The app allows the user to take a picture of the list of ingredients on the packaging of any food item they wish. Then, it sends this image out to an OCR API to detect and extract the text in the image. This raw data gets sent to our custom Classification API, where first we use express.js to receive the data and communicate it with node.js. Then, we send the data out to an autocorrect API to catch any errors that the OCR might've made. At this point the app pulls data regarding the 'safety' of different ingredients from a Redis database. Finally, it parses the ingredients data, determining which one are 'safe', which are 'unsafe', and which are 'risky', before sending all this data back to the app to be displayed to the user.

How we built it

We built the back end using Node.js, express.js and Redis; the front end was built using Swift and Xcode. We also used the Google Cloud Vision API for its OCR capabilities, as well as using Microsoft Cognitive Services Bing Spellcheck API.

Challenges we ran into

On the back end, the biggest issue we ran into was trying to implement the use of a spellcheck API because the way our code was structured involved trying to deal with return values from Promises; we had to restructure our whole code in order to get around this issue. In terms of design, the biggest challenge was figuring out what was useful and what was not, as well as the best way to represent the data gathered and how to communicate it with the audience. Finally, on the mobile end the biggest challenge was trying to figure out how to integrate API's into the project.
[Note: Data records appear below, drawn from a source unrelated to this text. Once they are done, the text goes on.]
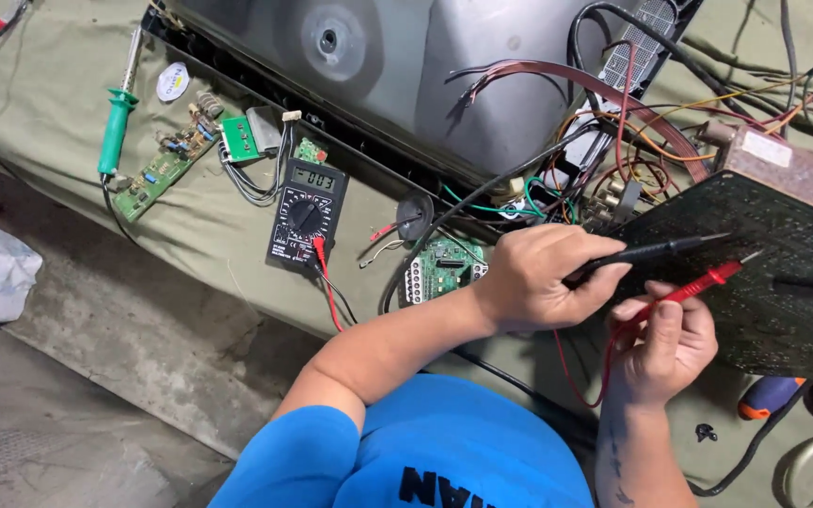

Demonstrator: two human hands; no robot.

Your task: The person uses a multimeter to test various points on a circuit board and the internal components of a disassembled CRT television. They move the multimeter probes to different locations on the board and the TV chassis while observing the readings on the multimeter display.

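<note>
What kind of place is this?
Likely an electronics repair bench: a multimeter, a green soldering iron and loose circuit boards lie on a cloth-covered table.

You're over an olive cloth-covered bench [237, 235], bare grey concrete floor [124, 357] below at left, even flat light.

Red probe [698, 284], black probe [656, 251], dark-green circuit board [764, 282]
</note>
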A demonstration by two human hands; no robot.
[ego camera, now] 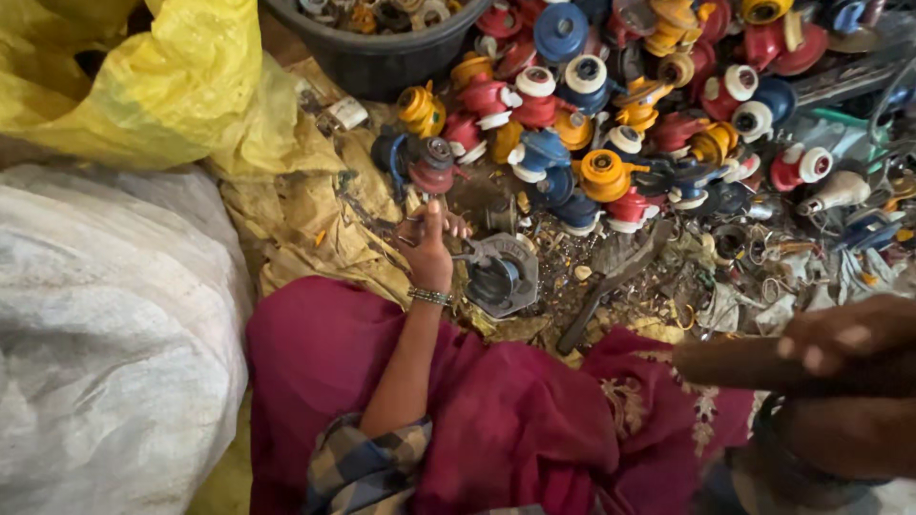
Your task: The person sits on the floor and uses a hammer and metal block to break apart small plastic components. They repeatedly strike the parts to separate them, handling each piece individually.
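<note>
Reaching forward, the left hand [429, 250] pinches a small metal piece beside the grey round metal casing [501, 275] on the littered ground, perhaps steadying it. Blurred, the right hand [840, 345] wraps closed around a dark wooden handle [735, 362], near the heap of coloured plastic-and-metal regulator parts [611, 105].

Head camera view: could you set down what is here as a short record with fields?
Setting: cluttered floor strewn with small metal scraps
Left hand: stretched forward, resting by a grey round metal part
Right hand: close to the camera, blurred, gripping a dark wooden handle
Ahead: heap of red, blue and yellow plastic caps
Also: black tub; yellow sack; white sack
Lap: magenta cloth
</note>
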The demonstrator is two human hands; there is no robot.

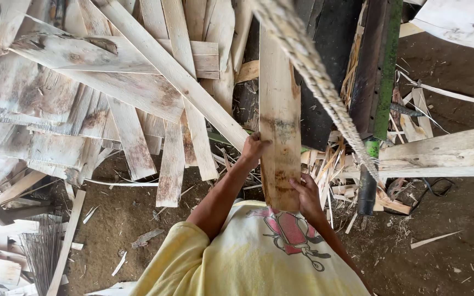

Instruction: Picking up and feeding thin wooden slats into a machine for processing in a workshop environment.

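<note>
Held board: one long, pale, flat wooden plank (279, 118) with a grey-brown stain across its middle, standing nearly upright in the view, its near end just above the person's chest.
Left hand: the left hand (254, 148) is curled onto the plank's left edge about halfway along, fingers on the face and closed on the wood.
Right hand: the right hand (307, 194) clasps the plank's lower right edge near its end, fingers wrapped over the face, closed on the wood.
Shirt: one yellow T-shirt (237, 257) with a red and black printed picture on the chest, just below the plank's end.
Rope: one thick braided pale rope (316, 77) runs slantwise from the top centre down to the right, crossing in front of the plank's upper part.
Plank pile: a loose heap of weathered pale wooden slats (111, 93), too many and too overlapped to count, fills the upper left.
Machine: one dark frame with a green painted upright bar (388, 71) stands right of the plank.
Beam: one broad pale wooden beam (445, 153) lies at the right.
Floor: brown earth floor (440, 235) strewn with splinters and shavings.
Labels and packages: cannot tell of any besides the shirt print.
</note>
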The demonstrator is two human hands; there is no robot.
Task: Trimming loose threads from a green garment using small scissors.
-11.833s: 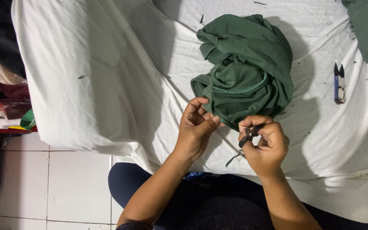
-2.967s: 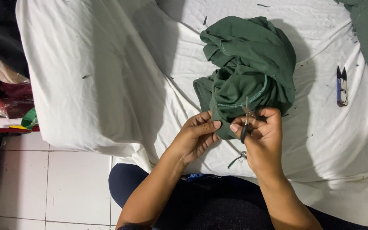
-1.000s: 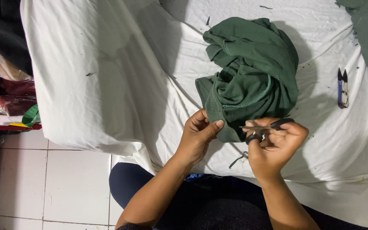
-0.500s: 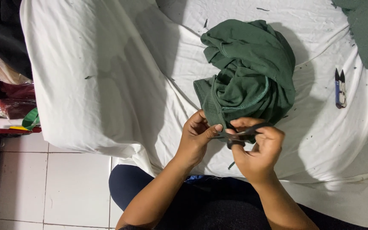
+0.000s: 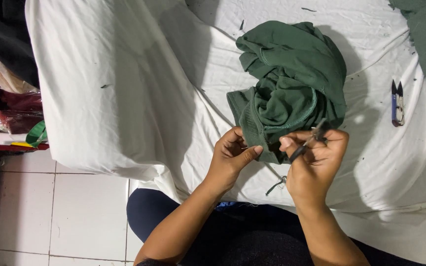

Accomplishments that we're proud of

This project was everyone's first time building and deploying a mobile app, so we were all super stoked that we were able to bring our vision to life as effectively as we did.

What we learned

Having a well-balanced team is an incredible asset when working on such a comprehensive project. Having a designer, a mobile developer, and two back end developers ensured that we had all our bases covered and that there wasn't one aspect of our product that was weaker than the rest.

What's next for NutriFence

We want to expand our app to include support for other allergies (i.e. lactose intolerance, peanut allergies, etc). As well, we wanted to build an Android version of the app.